Quiet Before the Storm

I’ve been pretty quiet over here.  Nothing has been happening over here on the foster care front but I do have a couple of updates from the last one

  1. The “in-the-air” situation that I discussed on the last foster care update was little Roly.  We actually did respite for her again the weekend before last.  However, I’ve been told that the guardian ad-litem is really pushing for a kinship placement.  Maybe one day I’ll be able to talk more about this situation but in this case, I appreciate the GAL working hard and looking at her case with  long-term frame of mind.  I know the GAL can present some challenges for families looking to adopt but they are important in providing an advocate for the voiceless. 
  2. We were called about a private adoption – one of the adoption agencies had an African-American boy born and no family interested in adopting him.   She made it clear that there would be a fee involved.  Wood and I discussed and although we could go home in the next couple of days with a newborn, we didn’t feel like it was the right fit for our family.  I didn’t even ask about the fee. 
  3. On the 11-month old girl – we didn’t make it to the next phase for the RAS
  4. We have not received any calls from emergency foster care.  This seems very surprising.
  5. Our name has been placed in the hat for a four-month old.  We shall see.

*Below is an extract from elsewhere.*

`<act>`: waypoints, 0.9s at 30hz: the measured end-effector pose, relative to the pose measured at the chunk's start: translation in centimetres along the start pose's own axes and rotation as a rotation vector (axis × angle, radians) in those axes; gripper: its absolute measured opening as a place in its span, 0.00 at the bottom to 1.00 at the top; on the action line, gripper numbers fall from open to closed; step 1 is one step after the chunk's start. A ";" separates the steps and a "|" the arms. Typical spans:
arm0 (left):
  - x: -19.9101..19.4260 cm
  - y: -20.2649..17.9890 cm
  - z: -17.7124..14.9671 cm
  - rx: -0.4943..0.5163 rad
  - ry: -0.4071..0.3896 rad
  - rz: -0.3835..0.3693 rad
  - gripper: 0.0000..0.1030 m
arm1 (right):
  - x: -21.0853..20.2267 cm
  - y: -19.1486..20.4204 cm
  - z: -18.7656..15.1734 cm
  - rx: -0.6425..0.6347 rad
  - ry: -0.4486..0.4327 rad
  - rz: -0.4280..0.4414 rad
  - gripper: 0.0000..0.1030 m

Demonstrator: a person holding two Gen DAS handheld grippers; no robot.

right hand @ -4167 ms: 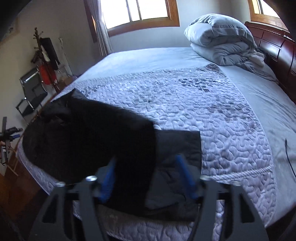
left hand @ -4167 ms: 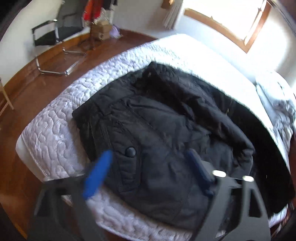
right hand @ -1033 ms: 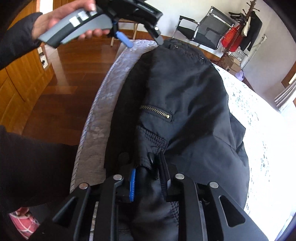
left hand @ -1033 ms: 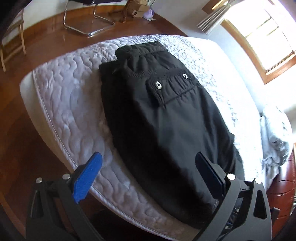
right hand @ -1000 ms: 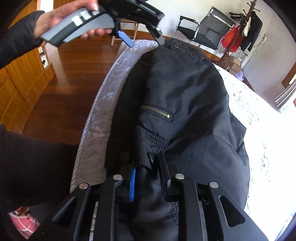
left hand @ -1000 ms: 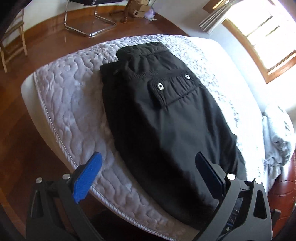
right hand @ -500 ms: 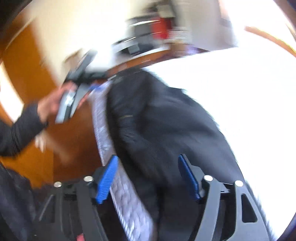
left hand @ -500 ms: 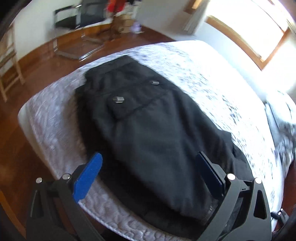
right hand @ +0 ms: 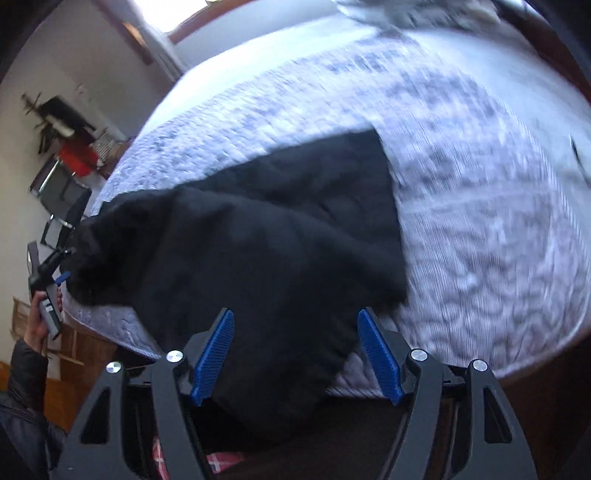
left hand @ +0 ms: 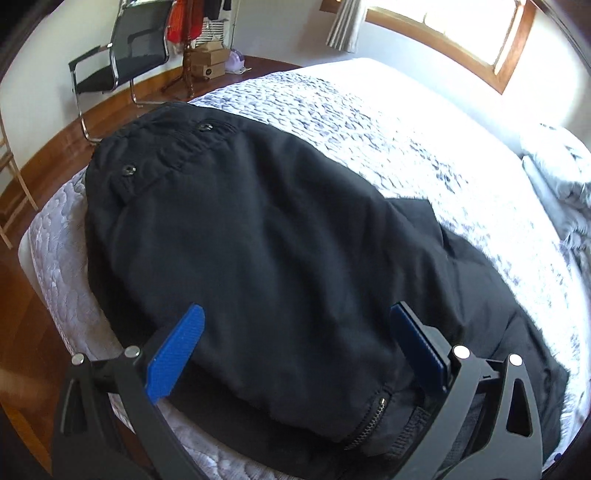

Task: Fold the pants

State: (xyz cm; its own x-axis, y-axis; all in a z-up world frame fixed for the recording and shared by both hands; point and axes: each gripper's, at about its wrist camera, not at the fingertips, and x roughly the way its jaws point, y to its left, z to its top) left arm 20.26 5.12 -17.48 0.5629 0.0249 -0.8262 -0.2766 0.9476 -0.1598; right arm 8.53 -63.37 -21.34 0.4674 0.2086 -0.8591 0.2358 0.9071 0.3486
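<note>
The black pants [left hand: 266,236] lie folded over on the quilted bed [left hand: 369,122], waistband and snap pocket at the far left, a zipper near the front edge. My left gripper [left hand: 295,347] is open and empty, its blue pads low over the near end of the pants. In the right wrist view the pants [right hand: 266,240] lie across the bed corner and hang over the front edge. My right gripper [right hand: 295,350] is open and empty just above that hanging part. The left gripper also shows at far left [right hand: 51,273], held in a hand.
A grey duvet [left hand: 561,177] is bunched at the head of the bed. A black chair [left hand: 122,55], a coat stand with clothes and cardboard boxes [left hand: 210,62] stand on the wooden floor beyond the bed. A window [left hand: 461,29] is behind.
My right gripper has let go of the pants, opened and swung round to face across the bed. My left gripper, still open, has come lower and closer over the pants.
</note>
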 end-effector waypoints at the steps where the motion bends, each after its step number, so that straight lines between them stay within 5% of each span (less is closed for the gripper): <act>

I had a conversation with our agency worker last week and she is surprised that we have submitted our homestudy for at least two situations and have not even made it to the RAS.  She says that we have most of the dynamics that case workers are looking for:  African-American, married, fairly young, educated, live in a nice neighborhood, financially stable.  However, we still aren’t being chosen.  

She thinks that there is something in our homestudy that may be turning case workers away. 

Wood and I have reviewed our homestudy and we there were some assessments that we did not agree with.  We were pretty new to process and a bit unsure about how much we could push, but when we review this time, we will be a little bit more forceful about things that are not a correct assessment of our family dynamic or history.  

So it’s pretty quiet now.  We continue to wait.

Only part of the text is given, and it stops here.